Le Tacot, l’usine Alfa-Laval, les établissements Chuet, les bistrots, les bals et les fêtes dans la rue. Roger Lardrot, qui vient de fêter ses 86 ans, a toujours vécu au Tonkin, un quartier ouvrier autrefois animé. Petite visite entre émotions et souvenirs.
Roger Lardrot, qui habite depuis toujours dans ce coin de Nevers, fêtait cette année ses 86 printemps. Et comme un bonheur n'arrive jamais seul, il s'est lancé, ce jour-là, dans une visite commentée de son quartier avec Monique, son épouse et les reporters du Journal.
Le saxo du Boléro
Roger Lardrot n'est pas un inconnu de la vie neversoise trépidante. Pendant de longues années, il a animé quantité de bals populaires avec l'orchestre Boléro. Avec son saxophone, il a enchaîné les soirées dansantes et les animations dans les guinguettes de la cité. « Après la guerre, les gens avaient envie de s'amuser et de danser. C'était une nécessité. Il y avait de l'ambiance partout. Même ici, au Tonkin », explique t-il « Lors du bal du quartier, les gens dansaient même au milieu de la rue Francis Garnier, fermée à la circulation. Il y avait des tables et des chaises sur les trottoirs. C'était vraiment chouette ».
De son enfance, il garde en mémoire sa maison natale, située à deux pas de son domicile actuel. A l'angle des rues Hanoï et Francis-Garnier, elle est toujours là. L'occasion de montrer aux occupants actuels une vieille photo en noir et blanc, quand le bâtiment abritait l'une des quatre épiceries du quartier. Son épouse Monique se souvient aussi de la vie commerçante : « Outre ces quatre épiceries, il y avait trois bistrots, un boulanger et un boucher. Bref, on avait tout sur place. Aujourd'hui, il reste un petit commerce d'alimentation bien pratique, une boulangerie, une coiffeuse, et c'est tout. Le bar-tabac-presse du Tonkin est en effet fermé depuis plusieurs mois pour une histoire de bail. Nous espérons qu'il pourra rouvrir ses portes ».

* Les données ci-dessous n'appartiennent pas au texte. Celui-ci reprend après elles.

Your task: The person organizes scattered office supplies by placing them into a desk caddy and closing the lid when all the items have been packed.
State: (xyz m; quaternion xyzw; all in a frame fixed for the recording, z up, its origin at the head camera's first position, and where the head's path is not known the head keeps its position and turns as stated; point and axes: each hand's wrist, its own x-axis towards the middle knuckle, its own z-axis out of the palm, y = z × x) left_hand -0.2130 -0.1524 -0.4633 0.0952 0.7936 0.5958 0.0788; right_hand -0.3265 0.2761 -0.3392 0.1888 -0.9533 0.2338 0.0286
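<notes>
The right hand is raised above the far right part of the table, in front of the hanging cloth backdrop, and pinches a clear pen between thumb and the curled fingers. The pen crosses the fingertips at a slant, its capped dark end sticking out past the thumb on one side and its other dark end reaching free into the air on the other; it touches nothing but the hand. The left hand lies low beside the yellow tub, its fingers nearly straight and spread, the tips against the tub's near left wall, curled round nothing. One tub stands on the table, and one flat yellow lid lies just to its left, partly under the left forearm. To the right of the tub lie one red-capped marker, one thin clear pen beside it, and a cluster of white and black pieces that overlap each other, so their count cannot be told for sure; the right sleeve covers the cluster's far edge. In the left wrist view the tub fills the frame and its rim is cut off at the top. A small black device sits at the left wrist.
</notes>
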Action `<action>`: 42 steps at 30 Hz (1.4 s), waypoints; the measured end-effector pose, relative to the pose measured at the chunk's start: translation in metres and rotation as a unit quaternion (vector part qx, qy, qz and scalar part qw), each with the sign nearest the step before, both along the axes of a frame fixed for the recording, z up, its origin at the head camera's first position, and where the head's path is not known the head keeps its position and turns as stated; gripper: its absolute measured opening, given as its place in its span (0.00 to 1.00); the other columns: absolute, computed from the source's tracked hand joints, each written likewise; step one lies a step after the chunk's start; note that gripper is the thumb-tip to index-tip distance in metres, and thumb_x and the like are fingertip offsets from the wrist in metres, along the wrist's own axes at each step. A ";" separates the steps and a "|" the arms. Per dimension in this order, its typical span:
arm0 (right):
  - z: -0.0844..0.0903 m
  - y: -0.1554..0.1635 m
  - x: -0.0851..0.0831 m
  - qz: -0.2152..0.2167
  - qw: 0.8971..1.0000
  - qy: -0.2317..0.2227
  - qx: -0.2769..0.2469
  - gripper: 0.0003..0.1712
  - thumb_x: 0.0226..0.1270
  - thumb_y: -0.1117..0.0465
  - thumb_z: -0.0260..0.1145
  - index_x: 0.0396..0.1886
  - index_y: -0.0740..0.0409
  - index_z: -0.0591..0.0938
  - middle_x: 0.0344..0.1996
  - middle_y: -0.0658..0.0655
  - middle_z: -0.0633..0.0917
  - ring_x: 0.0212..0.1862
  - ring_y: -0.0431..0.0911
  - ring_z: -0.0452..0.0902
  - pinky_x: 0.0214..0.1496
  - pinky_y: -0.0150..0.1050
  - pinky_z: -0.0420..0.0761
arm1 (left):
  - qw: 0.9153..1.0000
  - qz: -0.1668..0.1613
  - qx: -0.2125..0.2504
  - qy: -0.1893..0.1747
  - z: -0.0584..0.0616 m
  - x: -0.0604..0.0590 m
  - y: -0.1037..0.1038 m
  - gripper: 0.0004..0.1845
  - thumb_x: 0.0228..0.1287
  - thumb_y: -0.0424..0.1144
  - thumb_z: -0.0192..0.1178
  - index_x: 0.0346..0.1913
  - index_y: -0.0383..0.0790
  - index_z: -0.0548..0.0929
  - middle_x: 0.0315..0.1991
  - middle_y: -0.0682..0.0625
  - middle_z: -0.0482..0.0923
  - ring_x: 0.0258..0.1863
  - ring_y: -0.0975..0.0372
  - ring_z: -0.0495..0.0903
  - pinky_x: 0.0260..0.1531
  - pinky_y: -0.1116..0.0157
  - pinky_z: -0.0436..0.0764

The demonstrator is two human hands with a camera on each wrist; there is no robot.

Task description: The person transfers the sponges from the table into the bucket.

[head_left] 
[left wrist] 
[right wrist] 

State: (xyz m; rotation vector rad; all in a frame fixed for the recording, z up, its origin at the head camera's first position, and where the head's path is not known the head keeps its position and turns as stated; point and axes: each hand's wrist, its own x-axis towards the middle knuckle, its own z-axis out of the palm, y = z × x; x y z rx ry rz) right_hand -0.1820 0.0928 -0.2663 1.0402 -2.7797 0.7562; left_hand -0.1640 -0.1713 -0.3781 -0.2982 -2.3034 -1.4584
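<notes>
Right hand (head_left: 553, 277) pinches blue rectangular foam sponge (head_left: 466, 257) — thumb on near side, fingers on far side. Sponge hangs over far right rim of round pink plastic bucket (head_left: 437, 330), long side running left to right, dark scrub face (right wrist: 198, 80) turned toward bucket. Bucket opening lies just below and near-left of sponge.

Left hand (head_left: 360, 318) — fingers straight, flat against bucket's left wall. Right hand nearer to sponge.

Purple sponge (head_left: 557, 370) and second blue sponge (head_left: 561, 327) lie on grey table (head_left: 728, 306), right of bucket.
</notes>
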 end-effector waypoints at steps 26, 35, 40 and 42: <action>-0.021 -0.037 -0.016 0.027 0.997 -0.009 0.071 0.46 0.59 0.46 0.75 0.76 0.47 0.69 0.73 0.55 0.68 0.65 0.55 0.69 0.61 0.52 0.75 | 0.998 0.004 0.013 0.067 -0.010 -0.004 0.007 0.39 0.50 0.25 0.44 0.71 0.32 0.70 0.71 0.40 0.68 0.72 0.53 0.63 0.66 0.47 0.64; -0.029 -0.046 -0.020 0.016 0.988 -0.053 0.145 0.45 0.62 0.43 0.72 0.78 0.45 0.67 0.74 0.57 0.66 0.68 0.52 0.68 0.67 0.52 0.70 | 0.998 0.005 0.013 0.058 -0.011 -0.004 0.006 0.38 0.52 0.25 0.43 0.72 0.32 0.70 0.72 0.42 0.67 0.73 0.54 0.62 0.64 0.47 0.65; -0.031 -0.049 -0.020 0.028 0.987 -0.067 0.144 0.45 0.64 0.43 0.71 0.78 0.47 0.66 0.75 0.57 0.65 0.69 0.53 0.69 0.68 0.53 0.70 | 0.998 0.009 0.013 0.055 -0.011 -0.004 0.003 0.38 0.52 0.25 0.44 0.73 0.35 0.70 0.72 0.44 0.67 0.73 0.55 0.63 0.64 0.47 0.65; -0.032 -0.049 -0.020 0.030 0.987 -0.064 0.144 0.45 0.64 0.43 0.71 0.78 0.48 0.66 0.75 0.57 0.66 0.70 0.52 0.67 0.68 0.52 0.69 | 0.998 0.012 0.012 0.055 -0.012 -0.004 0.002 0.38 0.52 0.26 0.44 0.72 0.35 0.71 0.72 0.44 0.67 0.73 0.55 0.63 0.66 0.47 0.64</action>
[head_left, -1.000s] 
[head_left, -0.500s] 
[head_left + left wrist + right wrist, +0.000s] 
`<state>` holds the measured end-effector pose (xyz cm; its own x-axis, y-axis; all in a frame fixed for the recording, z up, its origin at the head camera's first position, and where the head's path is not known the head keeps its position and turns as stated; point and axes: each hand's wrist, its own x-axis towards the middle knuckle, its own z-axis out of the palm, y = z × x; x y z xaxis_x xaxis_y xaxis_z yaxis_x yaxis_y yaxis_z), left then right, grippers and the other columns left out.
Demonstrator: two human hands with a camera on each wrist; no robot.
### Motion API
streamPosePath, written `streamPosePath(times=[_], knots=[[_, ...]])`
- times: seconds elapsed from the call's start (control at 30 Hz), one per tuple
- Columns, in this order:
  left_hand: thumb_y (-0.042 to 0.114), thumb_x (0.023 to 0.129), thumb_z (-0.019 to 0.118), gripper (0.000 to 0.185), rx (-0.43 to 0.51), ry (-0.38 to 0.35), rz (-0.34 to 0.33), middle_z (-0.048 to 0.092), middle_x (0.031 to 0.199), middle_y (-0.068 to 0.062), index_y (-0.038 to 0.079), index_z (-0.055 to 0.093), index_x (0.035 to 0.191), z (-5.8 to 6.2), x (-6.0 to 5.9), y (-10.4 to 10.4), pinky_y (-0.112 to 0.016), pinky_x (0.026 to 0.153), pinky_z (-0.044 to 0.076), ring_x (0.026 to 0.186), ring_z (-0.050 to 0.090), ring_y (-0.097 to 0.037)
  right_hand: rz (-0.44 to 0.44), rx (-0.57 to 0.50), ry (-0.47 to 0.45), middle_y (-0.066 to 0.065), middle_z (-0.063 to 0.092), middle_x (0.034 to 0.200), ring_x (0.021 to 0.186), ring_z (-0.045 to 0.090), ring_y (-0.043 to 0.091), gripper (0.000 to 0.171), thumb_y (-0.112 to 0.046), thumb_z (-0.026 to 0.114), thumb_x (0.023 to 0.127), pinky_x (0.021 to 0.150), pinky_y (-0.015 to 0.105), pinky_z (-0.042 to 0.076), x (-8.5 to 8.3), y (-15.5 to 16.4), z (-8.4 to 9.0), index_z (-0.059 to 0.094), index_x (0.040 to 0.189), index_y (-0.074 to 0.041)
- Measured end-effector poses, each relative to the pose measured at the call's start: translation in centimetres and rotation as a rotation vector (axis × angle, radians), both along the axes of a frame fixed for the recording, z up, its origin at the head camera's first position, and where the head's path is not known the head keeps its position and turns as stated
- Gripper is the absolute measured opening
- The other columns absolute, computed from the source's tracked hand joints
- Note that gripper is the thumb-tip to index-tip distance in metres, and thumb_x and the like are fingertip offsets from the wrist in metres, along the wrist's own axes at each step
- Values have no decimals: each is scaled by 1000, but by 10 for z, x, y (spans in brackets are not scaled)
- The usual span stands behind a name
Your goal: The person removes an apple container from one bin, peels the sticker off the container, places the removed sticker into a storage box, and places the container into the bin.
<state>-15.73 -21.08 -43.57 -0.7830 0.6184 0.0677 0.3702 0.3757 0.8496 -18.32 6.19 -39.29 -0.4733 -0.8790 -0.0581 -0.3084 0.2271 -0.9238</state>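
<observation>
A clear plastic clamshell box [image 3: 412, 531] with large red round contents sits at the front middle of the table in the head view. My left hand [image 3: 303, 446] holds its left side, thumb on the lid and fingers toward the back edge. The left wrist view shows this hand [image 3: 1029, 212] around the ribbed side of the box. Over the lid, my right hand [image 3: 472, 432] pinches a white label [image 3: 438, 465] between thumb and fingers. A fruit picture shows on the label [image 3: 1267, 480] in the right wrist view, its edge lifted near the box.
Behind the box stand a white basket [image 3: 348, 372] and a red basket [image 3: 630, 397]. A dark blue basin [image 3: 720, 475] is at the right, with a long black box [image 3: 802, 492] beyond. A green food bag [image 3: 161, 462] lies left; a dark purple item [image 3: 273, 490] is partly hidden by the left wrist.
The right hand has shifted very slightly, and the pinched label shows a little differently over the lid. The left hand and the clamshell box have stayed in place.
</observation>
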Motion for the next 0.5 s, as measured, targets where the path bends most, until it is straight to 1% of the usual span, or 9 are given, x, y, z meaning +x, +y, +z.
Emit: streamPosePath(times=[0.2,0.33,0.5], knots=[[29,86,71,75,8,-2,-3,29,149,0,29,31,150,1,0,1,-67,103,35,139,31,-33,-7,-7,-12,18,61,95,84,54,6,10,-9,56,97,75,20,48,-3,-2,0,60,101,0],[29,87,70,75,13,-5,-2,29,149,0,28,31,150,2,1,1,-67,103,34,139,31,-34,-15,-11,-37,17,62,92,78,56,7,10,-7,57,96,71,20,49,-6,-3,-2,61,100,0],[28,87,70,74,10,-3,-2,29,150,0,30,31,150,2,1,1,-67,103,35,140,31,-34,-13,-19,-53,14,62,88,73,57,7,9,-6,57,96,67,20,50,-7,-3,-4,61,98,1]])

Du passé, Roger Lardrot se souvient des jardins et des fermes : « Il n'y avait pas toutes ces constructions. Il y avait la ferme Rapin, qui partait de la rue d'Hanoï et occupait tout le secteur de La Motte, là où il y a tous les bâtiments aujourd'hui. Rue Paul-Bert, il y avait la ferme Galpier, avec des champs rue Francis-Garnier et rue Noël-Pointe. Et puis aussi la ferme Gay, rue d'Hanoï, sur l'emplacement des usines Alfa-Laval, avec des champs rue du Gué, à l'emplacement du terrain de l'Olympique Thomson et aussi rue d'Hanoï, là ou se trouve actuellement la Chambre des Métiers. C'est d'ailleurs sur cette place que s'installait chaque année le cirque Gleich. Il y avait des éléphants, des lions... C'était incroyable ! ».
Breloux, puis Chuet
Côté travail, Roger Lardrot a aussi privilégié son quartier, puisqu'il a occupé divers postes chez Chuet, la référence mondiale des machines à bois. Les frères Chuet ont d'ailleurs déposer de nombreux brevets : « Je ne travaillait pas à l'usine de la rue d'Hanoï (où il y a eu le magasin Batag), mais rue des Grands-Près, pas très loin. J'avais commencé apprenti chez Breloux, qui fabriquait des batteuses, rue de Lourdes, face au Parc. Pour Chuet, je suis parti dans de nombreux pays, en qualité de représentant ». La mémoire intacte, Roger Lardrot posséde aussi quantité de documents, bien rangés dans des classeurs, et de nombreuses photos du Vieux Nevers. « Je regarde le passé sans nostalgie ».